US foreign policy and Turkish-American relations
ajp1914@yahoo.com
Home
Foreign Press Review
Şanlı Bahadır Koç


This page is powered by Blogger. Isn't yours?
Perşembe, Ocak 16, 2003
 
G- ABD 16 Ocak
Amerika ile Pazarlık

Türkiye, Amerika ile her şeyi ‘çatır çatır’ pazarlık mı etmeli, yoksa istediklerini çok uzatmadan vererek, ‘nasıl olsa beni görür, beni ezdirmez, beni seviyor, zor günümde yanımda olur, benim kötü olmamı istemiyor, hem zaten bana ileride de ihtiyacı olacak’ diye mi düşünmeli? Her devlet kendi milli çıkarlarını korumaktan sorumludur. Ulvi değerler ve yüce idealler bazen milli çıkarlarla çelişebilir. Bu durumlarda tercih milli çıkarlardan yana olmalıdır. Milli çıkarlar bazen yakın dost ve müttefiklerin çıkar, arzu ve talepleriyle de çelişebilir. O zaman da somut milli çıkarlara öncelik verilmeli ve ‘kıskançça’ korunmalı ve başkalarının iyi niyetine havale edilmemelidir. Türk-Amerikan ilişkilerinde olması gerekenin de çok üstünde bir eşitsizlik vardır. Bu durum düzeltilmelidir.

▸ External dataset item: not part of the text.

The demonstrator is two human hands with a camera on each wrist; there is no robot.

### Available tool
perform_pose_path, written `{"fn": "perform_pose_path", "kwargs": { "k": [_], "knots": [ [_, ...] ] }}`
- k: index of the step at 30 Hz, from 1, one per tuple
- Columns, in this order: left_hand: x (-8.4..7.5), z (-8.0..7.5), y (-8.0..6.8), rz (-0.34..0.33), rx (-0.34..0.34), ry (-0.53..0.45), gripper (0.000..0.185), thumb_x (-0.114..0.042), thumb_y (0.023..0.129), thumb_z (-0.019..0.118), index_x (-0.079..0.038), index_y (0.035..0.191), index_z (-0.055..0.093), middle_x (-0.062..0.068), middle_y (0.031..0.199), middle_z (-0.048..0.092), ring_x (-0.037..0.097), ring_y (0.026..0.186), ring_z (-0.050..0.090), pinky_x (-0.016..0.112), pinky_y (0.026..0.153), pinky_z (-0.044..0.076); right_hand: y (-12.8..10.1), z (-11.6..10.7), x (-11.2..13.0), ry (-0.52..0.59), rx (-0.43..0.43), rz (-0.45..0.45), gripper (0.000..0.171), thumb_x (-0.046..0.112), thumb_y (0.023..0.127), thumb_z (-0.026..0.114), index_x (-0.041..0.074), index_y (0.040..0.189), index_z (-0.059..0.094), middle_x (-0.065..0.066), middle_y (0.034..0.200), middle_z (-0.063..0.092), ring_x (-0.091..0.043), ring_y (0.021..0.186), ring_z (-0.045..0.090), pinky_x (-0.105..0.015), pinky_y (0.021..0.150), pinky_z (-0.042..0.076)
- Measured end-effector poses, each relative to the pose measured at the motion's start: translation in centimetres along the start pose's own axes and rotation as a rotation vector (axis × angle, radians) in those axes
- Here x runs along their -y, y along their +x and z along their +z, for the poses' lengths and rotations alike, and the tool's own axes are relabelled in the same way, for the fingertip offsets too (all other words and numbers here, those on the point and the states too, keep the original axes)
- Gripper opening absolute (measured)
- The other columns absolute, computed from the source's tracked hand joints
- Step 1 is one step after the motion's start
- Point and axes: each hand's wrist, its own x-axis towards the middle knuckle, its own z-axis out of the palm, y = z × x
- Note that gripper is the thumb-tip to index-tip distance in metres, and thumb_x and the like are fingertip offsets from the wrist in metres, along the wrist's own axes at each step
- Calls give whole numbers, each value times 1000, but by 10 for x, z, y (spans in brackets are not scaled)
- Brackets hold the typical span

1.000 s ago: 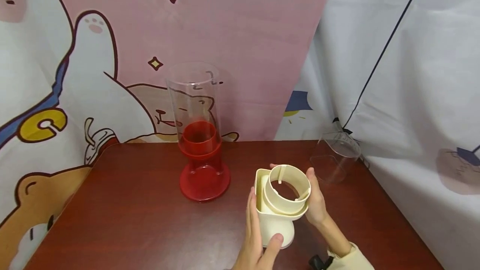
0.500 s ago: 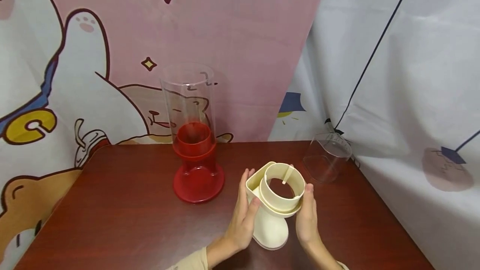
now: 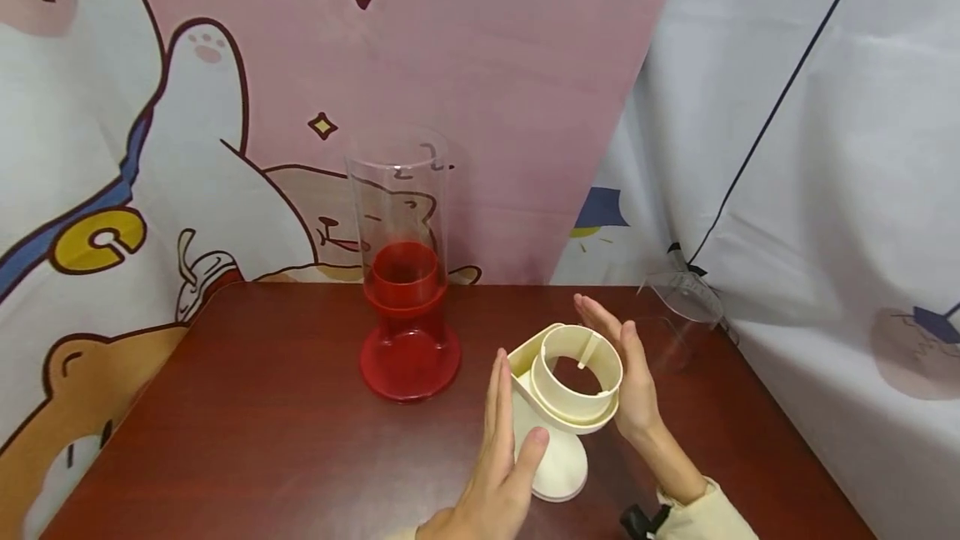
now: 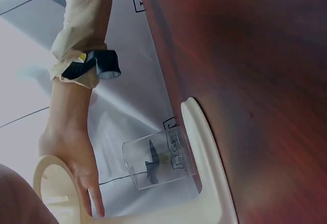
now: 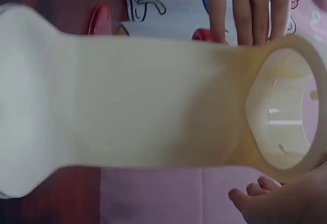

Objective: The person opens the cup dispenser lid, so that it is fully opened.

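A cream plastic stand [image 3: 551,415], with a round collar on top and a broad foot, stands upright on the table at front right. My left hand [image 3: 487,469] is at its left side, fingers straight and thumb apart. On the other side is my right hand [image 3: 633,390], its fingers extended beside the collar. In the right wrist view the cream stand [image 5: 148,101] fills the middle, with left-hand fingers [image 5: 250,14] along one side. The left wrist view shows the stand's foot [image 4: 207,157] on the tabletop.
A red stand [image 3: 408,361] bearing a tall clear tube [image 3: 397,198] is at the back, left of my hands. A short clear cylinder [image 3: 686,298] stands at the back right corner. Printed cloth [image 3: 510,107] hangs behind the reddish-brown table [image 3: 262,440].
The cream stand has turned so that its flat-edged side faces further left. My fingers, curved around it half a second ago, are now straightened, and the right hand reaches further back.
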Motion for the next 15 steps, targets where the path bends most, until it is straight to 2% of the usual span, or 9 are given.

Bunun gerçekleşmesi için de Türkiye’nin ‘çantada keklik’ bir müttefik olmaktan çıkması gerekmektedir. Ancak bu yönde bir çaba, doğal ve kaçınılmaz olarak, Washington’da bir direnç, hoşnutsuzluk ve hatta kızgınlık yaratacaktır. Ve hatta Washington bazı konularda Türkiye’yi cezalandırmak isteyecek, ‘canını acıtarak’ bunları ‘bir daha yapmamasını’ sağlamak isteyecektir. Ancak yine de, bu direniş, dozu iyi ayarlanmak, nedenleri iyi anlatılmak şartıyla gereklidir ve orta ve uzun vadede Türkiye'yi daha güçlü, bağımsız ve saygın yapacaktır. Burada dikkat edilmesi gereken bu direnişin kendi kendini üreten duygusal bir hal almasına karşı dikkatli olmak ve sadece Türkiye'nin somut çıkarlarının söz konusu olduğu noktalarla sınırlamaktır.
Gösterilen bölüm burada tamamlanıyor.